Kubernetes deployment#

This guide explains how to deploy CLP on Kubernetes using Helm. This provides an alternative to Docker Compose and enables deployment on Kubernetes clusters ranging from local development setups to production environments.

Note

For a detailed overview of CLP’s services and their dependencies, see the deployment orchestration design doc.


Requirements#

The following tools are required to deploy CLP on Kubernetes:

  • kubectl >= 1.30

  • Helm >= 4.0

  • A Kubernetes cluster (see Setting up a cluster below)

  • When not using S3 storage, a shared filesystem accessible by all worker pods (e.g., NFS, SeaweedFS) or local storage for single-node deployments


Setting up a cluster#

You can deploy CLP on either a local development cluster or a production Kubernetes cluster.

Option 1: Local development with kind#

kind (Kubernetes in Docker) is ideal for testing and development. It runs a Kubernetes cluster inside Docker containers on your local machine.

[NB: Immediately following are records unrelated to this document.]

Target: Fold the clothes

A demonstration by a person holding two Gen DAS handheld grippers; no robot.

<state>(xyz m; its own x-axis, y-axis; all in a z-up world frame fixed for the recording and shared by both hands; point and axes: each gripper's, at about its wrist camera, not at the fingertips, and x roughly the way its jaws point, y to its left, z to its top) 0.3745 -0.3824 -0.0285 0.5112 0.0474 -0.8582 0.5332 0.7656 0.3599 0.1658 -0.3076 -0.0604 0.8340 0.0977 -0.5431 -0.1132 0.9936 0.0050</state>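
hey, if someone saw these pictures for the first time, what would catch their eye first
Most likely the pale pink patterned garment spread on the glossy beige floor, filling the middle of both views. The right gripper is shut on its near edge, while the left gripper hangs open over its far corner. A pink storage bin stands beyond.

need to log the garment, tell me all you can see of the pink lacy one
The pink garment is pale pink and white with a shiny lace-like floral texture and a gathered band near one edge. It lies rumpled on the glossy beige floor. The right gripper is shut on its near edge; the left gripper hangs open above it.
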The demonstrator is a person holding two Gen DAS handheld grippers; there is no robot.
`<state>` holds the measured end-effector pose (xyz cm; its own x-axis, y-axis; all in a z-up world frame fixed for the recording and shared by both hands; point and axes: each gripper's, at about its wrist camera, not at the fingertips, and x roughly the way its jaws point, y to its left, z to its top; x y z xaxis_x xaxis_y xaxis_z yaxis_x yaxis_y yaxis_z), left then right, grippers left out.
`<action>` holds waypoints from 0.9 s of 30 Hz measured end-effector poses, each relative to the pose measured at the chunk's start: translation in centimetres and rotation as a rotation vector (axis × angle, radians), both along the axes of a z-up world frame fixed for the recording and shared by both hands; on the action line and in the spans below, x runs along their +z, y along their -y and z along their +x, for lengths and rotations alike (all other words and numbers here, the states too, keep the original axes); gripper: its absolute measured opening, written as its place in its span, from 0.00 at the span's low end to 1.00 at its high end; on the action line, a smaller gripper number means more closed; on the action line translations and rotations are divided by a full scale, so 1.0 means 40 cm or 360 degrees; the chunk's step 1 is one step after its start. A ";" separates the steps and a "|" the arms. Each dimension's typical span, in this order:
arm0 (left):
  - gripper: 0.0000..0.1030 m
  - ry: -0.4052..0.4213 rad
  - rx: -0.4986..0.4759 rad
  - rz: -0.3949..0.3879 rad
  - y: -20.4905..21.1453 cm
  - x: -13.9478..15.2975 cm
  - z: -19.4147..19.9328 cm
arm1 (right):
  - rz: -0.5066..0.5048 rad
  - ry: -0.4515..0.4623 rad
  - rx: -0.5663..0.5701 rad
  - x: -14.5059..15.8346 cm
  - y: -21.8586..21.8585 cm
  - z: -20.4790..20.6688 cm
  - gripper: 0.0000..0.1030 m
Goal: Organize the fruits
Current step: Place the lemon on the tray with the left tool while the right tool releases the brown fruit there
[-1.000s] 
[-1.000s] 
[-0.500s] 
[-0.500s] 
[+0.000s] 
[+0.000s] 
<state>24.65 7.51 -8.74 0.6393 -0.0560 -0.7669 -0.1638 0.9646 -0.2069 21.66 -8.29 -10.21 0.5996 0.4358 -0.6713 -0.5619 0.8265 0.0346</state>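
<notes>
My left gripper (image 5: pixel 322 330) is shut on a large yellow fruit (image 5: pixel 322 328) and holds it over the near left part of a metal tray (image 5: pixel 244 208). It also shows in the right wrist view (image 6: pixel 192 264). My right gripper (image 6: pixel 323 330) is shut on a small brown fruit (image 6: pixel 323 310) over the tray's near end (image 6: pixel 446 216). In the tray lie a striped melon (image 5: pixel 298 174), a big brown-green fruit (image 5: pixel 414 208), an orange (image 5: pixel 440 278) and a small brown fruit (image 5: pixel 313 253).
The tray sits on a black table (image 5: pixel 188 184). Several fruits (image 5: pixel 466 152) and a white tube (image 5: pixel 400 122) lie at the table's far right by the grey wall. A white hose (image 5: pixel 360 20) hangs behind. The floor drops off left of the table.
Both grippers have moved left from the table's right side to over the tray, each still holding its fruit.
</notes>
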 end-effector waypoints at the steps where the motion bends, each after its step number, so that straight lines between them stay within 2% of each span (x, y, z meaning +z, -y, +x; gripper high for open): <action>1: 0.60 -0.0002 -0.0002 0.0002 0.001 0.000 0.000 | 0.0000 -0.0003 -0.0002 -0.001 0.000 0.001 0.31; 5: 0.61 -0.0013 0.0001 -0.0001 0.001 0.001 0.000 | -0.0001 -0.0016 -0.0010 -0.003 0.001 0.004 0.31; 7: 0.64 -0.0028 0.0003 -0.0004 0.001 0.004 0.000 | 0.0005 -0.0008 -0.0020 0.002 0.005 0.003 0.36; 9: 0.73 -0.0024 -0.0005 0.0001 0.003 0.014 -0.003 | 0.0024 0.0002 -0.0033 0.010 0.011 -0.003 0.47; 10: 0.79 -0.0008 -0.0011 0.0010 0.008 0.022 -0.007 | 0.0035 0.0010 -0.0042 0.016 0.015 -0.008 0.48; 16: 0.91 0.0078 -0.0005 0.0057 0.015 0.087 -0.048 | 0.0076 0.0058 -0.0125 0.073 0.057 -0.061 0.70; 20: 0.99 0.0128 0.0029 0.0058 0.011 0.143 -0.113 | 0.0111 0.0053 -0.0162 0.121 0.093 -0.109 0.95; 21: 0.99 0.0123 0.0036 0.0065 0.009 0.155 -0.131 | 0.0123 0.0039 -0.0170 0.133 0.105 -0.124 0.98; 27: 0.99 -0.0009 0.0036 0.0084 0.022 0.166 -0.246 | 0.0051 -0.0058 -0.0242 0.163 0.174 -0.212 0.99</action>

For single-host kind deployments, see the quick-start guides, which cover creating a kind cluster and installing the Helm chart.

Option 2: Production Kubernetes cluster#

For production deployments, you can use any Kubernetes distribution:

Setting up a cluster with kubeadm#

kubeadm is the official Kubernetes tool for bootstrapping clusters. You can follow the official kubeadm installation guide to install the prerequisites, container runtime, and kubeadm on all nodes. Then follow the steps below to create a cluster.

  1. Initialize the control plane (on the control-plane node only):

    sudo kubeadm init --pod-network-cidr=10.244.0.0/16
    

    Tip

    Save the kubeadm join command printed at the end of the output. You’ll need it to join worker nodes later.

    Note

    The --pod-network-cidr specifies the IP range for pods. If 10.244.0.0/16 conflicts with your network, use a different private range as RFC 1918 specifies (e.g., 192.168.0.0/16, 172.16.0.0/16, or 10.200.0.0/16).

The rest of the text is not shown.